In a HLL like Julia or Mojo you use special types and annotations to nudge the c...

adgjlsfhk1 · on Sept 9, 2023

This just isn't true. Julia lets you write intrinsics (either LLVM intrinsics or native assembly code) just the same as C. For example, https://github.com/eschnett/SIMD.jl/blob/master/src/LLVM_int....

bjourne · on Sept 9, 2023

That is not "the same as C" and you certainly do not achieve the same performance as you do with C. Furthermore my point, which you missed, was that developers typically use different methods to vectorize performance-sensitive code in different languages (even Python has a SIMD wrapper but most people would use NumPy instead).

adgjlsfhk1 · on Sept 9, 2023

what's the difference? an llvm (or assembly) intrinsic called from Julia and one called from c will have exactly the same performance. c isn't magic pixie dust that makes your CPU faster.

bjourne · on Sept 9, 2023

That SIMD.jl doesn't give you direct control over which SIMD instructions are emitted, and that SIMD code generated with that module is awful compared to what a C compiler would emit.
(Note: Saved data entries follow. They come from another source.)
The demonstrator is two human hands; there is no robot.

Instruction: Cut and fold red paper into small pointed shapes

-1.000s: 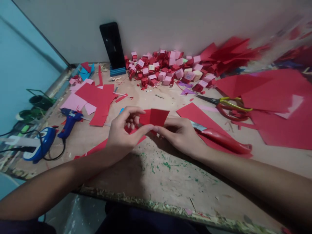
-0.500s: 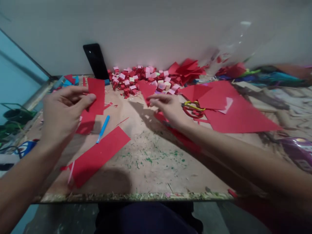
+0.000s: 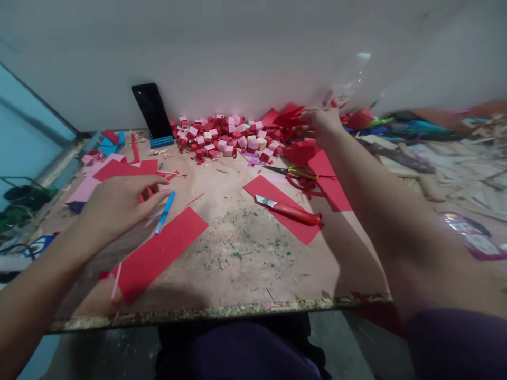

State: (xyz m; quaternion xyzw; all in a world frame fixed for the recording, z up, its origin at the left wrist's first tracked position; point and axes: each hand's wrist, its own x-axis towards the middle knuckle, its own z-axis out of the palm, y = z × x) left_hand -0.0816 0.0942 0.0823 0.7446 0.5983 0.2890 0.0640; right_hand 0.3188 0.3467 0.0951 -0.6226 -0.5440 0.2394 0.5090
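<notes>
My left hand (image 3: 122,199) hovers at the left of the table, thumb and forefinger apart and the other fingers curled. Some red shows between its fingers. Just beyond it lies a red paper strip (image 3: 127,169); a blue stick, perhaps a pen (image 3: 165,212), is to its right. My right hand (image 3: 327,122) reaches to the back, against a pile of red paper pieces (image 3: 287,117). Its fingertips are blurred and partly hidden, so their grip is unclear. A red-handled utility knife (image 3: 291,211) rests on a red paper strip (image 3: 259,186), near yellow-and-red scissors (image 3: 301,174).
A black phone (image 3: 152,110) leans upright on a blue stand (image 3: 161,142). Small red and pink paper cubes (image 3: 222,138) are heaped along the wall. Another red strip (image 3: 164,253) lies in front. Wood scraps (image 3: 455,163) cover the right side.
My left hand has lowered and let go of the red strip, which now lies flat. My right hand, which held a red triangle, has moved back and right to the paper pile, uncovering the knife.
</notes>
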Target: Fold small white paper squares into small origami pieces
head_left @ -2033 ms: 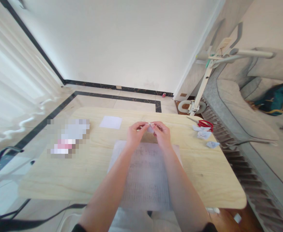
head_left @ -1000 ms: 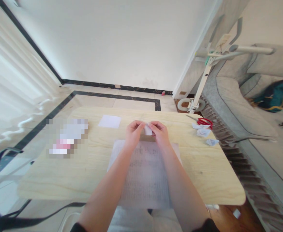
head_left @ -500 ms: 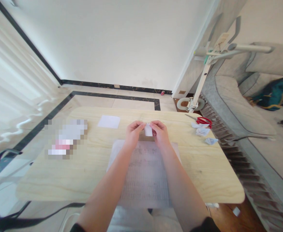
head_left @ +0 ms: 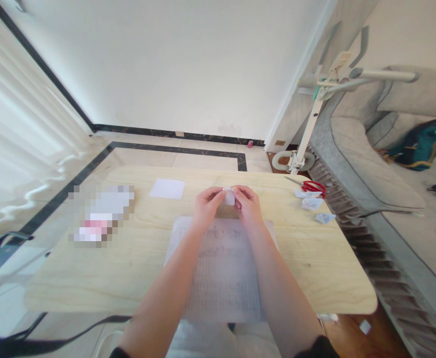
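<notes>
Between my hands is a small folded piece of white paper, held just above the table. My left hand pinches its left edge between thumb and fingers. On the other side, my right hand grips the right edge in the same way. Under my forearms lies a large printed sheet, its lines too blurred to read. A blank white sheet of paper rests on the table to the left of my hands.
Red-handled scissors lie at the table's far right, beside several folded paper pieces. A blurred-out item is on the left of the wooden table. A grey sofa and white exercise equipment stand to the right.
The paper between my fingers looks shorter now, with its lower edge higher than before. Both hands stay in nearly the same place.
</notes>
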The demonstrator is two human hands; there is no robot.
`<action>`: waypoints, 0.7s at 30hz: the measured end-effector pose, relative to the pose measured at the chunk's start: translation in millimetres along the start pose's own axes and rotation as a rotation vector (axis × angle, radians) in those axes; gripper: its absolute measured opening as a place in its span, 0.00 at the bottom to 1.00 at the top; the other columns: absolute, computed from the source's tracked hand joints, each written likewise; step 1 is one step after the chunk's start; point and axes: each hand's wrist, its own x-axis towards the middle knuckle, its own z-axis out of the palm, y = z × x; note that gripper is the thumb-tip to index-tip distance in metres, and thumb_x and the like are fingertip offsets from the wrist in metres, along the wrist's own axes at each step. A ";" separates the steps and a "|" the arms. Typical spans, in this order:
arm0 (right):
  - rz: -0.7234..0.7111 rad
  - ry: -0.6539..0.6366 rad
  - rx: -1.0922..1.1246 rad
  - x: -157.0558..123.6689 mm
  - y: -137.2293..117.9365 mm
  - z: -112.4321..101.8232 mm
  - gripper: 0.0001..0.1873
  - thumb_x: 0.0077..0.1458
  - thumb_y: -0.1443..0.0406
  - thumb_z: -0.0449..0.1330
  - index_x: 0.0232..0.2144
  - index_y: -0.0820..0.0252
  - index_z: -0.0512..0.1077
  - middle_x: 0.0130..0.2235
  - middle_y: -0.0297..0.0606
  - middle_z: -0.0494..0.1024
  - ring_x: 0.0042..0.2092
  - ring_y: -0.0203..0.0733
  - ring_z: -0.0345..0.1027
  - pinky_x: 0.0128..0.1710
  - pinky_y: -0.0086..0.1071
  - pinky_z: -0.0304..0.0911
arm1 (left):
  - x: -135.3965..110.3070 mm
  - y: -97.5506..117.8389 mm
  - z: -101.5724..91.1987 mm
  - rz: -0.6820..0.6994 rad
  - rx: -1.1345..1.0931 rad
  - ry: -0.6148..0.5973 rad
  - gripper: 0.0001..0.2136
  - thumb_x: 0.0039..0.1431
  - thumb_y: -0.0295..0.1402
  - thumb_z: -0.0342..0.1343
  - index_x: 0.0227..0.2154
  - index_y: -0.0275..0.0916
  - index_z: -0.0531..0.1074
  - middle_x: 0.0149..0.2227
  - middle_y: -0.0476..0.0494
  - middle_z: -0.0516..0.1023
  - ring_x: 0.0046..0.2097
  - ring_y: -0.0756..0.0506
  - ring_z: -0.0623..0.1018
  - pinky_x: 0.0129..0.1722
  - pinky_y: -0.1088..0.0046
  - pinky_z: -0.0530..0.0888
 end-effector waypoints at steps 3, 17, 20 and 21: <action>-0.011 -0.013 0.010 -0.2 0.2 0.2 0.12 0.41 0.57 0.67 0.27 0.56 0.74 0.16 0.25 0.62 0.18 0.29 0.48 0.18 0.27 0.45 | -0.2 2.3 0.3 0.019 0.027 0.012 0.06 0.50 0.33 0.59 0.28 0.37 0.78 0.31 0.44 0.80 0.35 0.45 0.76 0.38 0.69 0.72; 0.088 -0.178 0.069 -2.9 -8.8 -2.7 0.06 0.43 0.61 0.60 0.24 0.57 0.69 0.18 0.26 0.63 0.18 0.30 0.50 0.17 0.26 0.44 | -0.3 -5.7 -8.3 -0.268 -0.264 -0.408 0.09 0.50 0.38 0.57 0.22 0.38 0.73 0.20 0.49 0.70 0.22 0.50 0.69 0.21 0.74 0.63; 0.111 -0.253 0.047 -5.2 -10.0 -3.8 0.06 0.41 0.63 0.60 0.24 0.56 0.66 0.18 0.25 0.61 0.19 0.30 0.49 0.18 0.26 0.44 | -2.1 -1.1 -8.1 -0.280 -0.262 -0.449 0.09 0.47 0.38 0.60 0.22 0.37 0.74 0.20 0.48 0.71 0.22 0.51 0.68 0.21 0.75 0.62; 0.116 -0.264 0.033 -6.0 -10.4 -4.1 0.06 0.41 0.63 0.60 0.24 0.55 0.65 0.19 0.25 0.60 0.19 0.30 0.48 0.18 0.26 0.44 | -2.5 -0.1 -7.9 -0.277 -0.246 -0.441 0.09 0.45 0.38 0.61 0.22 0.37 0.74 0.21 0.48 0.71 0.23 0.51 0.68 0.21 0.75 0.62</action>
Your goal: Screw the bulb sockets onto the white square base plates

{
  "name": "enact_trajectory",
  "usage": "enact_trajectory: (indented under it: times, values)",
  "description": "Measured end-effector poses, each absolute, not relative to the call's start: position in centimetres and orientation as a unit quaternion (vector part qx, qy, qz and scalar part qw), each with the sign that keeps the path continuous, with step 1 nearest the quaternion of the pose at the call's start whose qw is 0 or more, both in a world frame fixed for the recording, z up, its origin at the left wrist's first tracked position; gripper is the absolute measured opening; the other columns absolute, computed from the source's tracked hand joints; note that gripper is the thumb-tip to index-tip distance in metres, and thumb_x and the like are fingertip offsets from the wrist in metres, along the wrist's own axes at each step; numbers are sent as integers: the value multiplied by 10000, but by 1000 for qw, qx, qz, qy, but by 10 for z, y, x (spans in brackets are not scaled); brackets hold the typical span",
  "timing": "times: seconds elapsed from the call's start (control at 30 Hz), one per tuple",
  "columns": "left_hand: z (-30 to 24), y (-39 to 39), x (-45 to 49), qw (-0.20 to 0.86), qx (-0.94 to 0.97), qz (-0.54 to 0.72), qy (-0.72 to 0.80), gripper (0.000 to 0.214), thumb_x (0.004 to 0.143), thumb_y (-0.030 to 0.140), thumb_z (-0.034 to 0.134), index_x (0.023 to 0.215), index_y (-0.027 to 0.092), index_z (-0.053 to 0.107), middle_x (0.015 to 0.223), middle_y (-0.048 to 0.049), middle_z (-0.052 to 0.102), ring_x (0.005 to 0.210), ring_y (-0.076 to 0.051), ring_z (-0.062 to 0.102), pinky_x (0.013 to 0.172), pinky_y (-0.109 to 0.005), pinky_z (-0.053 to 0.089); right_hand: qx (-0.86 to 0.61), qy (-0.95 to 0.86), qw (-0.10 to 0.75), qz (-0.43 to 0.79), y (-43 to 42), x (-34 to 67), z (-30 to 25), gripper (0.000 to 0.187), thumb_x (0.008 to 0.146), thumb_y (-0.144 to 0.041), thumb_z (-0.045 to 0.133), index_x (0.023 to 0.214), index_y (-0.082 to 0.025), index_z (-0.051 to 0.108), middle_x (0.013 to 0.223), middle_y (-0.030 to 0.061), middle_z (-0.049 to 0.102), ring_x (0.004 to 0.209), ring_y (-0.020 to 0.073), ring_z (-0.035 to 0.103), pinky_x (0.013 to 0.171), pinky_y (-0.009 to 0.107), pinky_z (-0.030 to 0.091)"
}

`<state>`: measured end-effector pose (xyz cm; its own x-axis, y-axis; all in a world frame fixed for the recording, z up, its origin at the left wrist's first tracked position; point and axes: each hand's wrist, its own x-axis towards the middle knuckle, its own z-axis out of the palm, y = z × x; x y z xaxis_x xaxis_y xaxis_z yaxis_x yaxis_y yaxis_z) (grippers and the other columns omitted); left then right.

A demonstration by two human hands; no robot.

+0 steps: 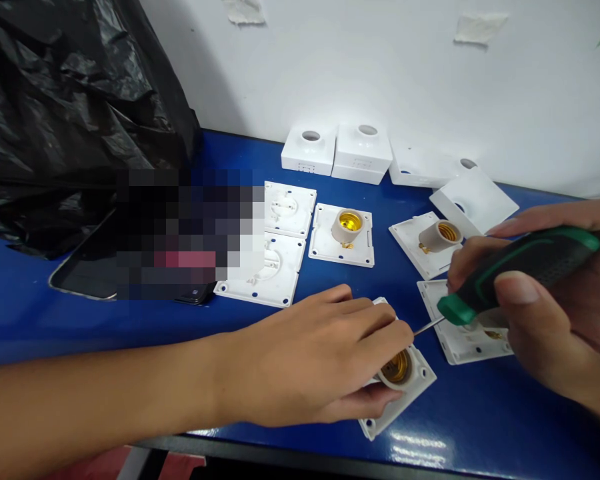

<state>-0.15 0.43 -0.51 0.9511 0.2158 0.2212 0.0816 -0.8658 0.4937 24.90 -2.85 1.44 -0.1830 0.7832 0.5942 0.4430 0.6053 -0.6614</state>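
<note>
One white square plastic base plate [403,401], topped by a beige cylindrical socket [407,375] with gold-coloured threading, is held near the front edge of the glossy blue desk [470,413]. By the left hand [320,353] the socket is gripped right now, fingers curled over its far side, thumb along its near side. Over on the right, a black-and-green screwdriver [545,263] is wrapped in the right hand [550,340], thumb laid on the handle, and its thin metal shaft [430,325] is aimed at the socket; the tip is hidden behind the left fingers, so contact cannot be told. Just beyond, near the desk's middle, a matching socketed plate [349,230] is seen, another [417,257] is set farther right, and a third plate [450,333] is partly covered by the right hand. Along the back edge, white box-shaped covers [307,155] with round openings are lined up. At the back left corner, a crumpled black plastic bag [70,100] is bunched.
</note>
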Motion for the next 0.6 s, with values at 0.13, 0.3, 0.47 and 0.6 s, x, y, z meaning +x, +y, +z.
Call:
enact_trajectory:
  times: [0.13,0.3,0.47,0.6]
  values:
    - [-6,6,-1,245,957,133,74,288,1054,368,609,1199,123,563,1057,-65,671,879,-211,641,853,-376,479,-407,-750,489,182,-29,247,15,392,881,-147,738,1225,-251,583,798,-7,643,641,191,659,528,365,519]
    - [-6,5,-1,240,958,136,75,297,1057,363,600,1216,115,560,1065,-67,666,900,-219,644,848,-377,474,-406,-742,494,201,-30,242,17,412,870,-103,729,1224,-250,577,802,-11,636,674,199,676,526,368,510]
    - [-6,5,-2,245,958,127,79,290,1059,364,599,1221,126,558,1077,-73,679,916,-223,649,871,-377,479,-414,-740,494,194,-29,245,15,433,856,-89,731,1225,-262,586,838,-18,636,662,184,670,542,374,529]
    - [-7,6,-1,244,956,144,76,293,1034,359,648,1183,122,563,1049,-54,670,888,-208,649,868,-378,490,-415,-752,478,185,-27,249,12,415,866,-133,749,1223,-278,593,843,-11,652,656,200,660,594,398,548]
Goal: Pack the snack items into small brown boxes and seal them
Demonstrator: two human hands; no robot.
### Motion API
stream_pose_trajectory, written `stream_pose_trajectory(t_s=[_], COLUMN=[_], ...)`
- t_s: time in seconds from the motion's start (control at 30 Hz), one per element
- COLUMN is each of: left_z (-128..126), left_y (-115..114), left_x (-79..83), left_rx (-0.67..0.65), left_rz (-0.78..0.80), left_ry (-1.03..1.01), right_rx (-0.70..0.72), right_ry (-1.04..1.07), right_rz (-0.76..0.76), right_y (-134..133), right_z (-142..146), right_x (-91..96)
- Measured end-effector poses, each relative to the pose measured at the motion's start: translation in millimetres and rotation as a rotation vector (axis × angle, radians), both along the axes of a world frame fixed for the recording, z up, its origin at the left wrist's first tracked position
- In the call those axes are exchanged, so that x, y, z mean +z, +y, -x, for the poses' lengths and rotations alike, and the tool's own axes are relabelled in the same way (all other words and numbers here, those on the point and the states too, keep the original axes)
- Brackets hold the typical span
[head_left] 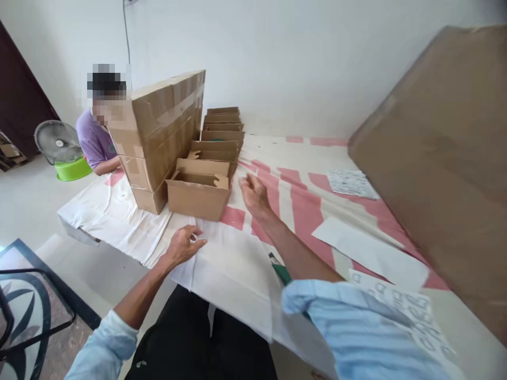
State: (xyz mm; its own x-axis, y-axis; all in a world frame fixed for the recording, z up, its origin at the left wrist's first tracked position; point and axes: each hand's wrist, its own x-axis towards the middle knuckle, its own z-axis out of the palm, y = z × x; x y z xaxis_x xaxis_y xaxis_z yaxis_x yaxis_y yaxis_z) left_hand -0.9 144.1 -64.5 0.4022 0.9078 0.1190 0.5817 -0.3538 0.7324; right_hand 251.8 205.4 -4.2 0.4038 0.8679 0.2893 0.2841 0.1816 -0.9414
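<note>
My left hand (185,244) hovers at the front edge of the cloth-covered table, thumb and fingers apart, with nothing visible in it. My right hand (255,194) is raised above the cloth, fingers curled inward; whether they hold something small is hidden. Just left of it stands an open cardboard box (198,200), flaps up, with a cut cardboard piece (222,181) showing at its rim. Behind that box, several more open boxes (222,135) run in a row towards the wall. A green tool with a dark tip (281,273) lies partly hidden under my right forearm.
Stacked taped cartons (162,126) form a wall left of the row. A large cardboard carton (435,158) fills the right side. White paper (368,253), a label sheet (396,295) and a patterned pad (351,183) lie on the cloth. Beyond the stack sits a person (93,137) near a fan (59,142).
</note>
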Motion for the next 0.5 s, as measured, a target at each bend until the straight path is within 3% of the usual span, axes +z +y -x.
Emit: stream_pose_trajectory(t_s=[0.07,0.2,0.33,0.5], left_z=[-13.9,-30.8,-37.7,-43.8], left_y=[13.2,36.1,51.0,67.1], left_x=[-4.5,-9.3,-9.1,-0.5], left_rx=[0.017,0.088,0.155,0.161], left_rz=[0.022,0.074,0.121,0.124], left_ry=[0.023,0.066,0.104,0.136], right_rx=[-0.047,-0.027,-0.118,-0.227], right_ry=[-0.004,-0.113,-0.373,-0.595], right_rz=[0.057,0.088,0.058,0.041], right_y=[-28.1,-111.9,-189.0,-244.0], right_z=[-6.2,-16.1,-28.6,-42.4], right_x=[-8.0,-28.7,-64.7,-112.8])
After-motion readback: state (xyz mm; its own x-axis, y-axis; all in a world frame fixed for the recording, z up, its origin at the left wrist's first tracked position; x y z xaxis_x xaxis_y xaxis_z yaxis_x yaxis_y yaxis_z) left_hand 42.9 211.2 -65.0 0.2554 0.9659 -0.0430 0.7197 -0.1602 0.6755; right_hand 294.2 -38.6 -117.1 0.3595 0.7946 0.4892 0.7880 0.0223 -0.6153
The Mandelbrot benchmark is there. Prove me wrong by implementing it using SIMD.jl and achieving performance rivaling C. Bet you can't.

adgjlsfhk1 · on Sept 10, 2023

I wasn't talking about using SIMD.jl. I was talking about the implimentation of the package (which is why I linked to a specific file in the package) which does directly (with some macros) generate simd intrinsics. As for the performance difference per core you're seeing, it's only because your C code is using 32 bit floats compared to the 64 bit floats that Julia is using here.

jakobnissen · on Sept 10, 2023

He has a point. Currently there is no way in Julia of checking with CPU instructions are available. So in practice, it's impossible to write low-level assembly code in Julia.

IIUC, SIMD.jl only works because it only provides what is guaranteed by LLVM to work cross-platform, which is quite far from being able to use AVX2, for example.

DNF2 · on Sept 10, 2023

Loopvectorization exploits avx512, when available. How is that achieved?

jakobnissen · on Sept 16, 2023

IIRC it relies on HostCPUFeatures.jl which parses output from LLVM. However, this means it just crashes when used on a different CPU than it was compiled on (which can happen on compute clusters) and it crashes if the user sets JULIA_CPU_TARGET.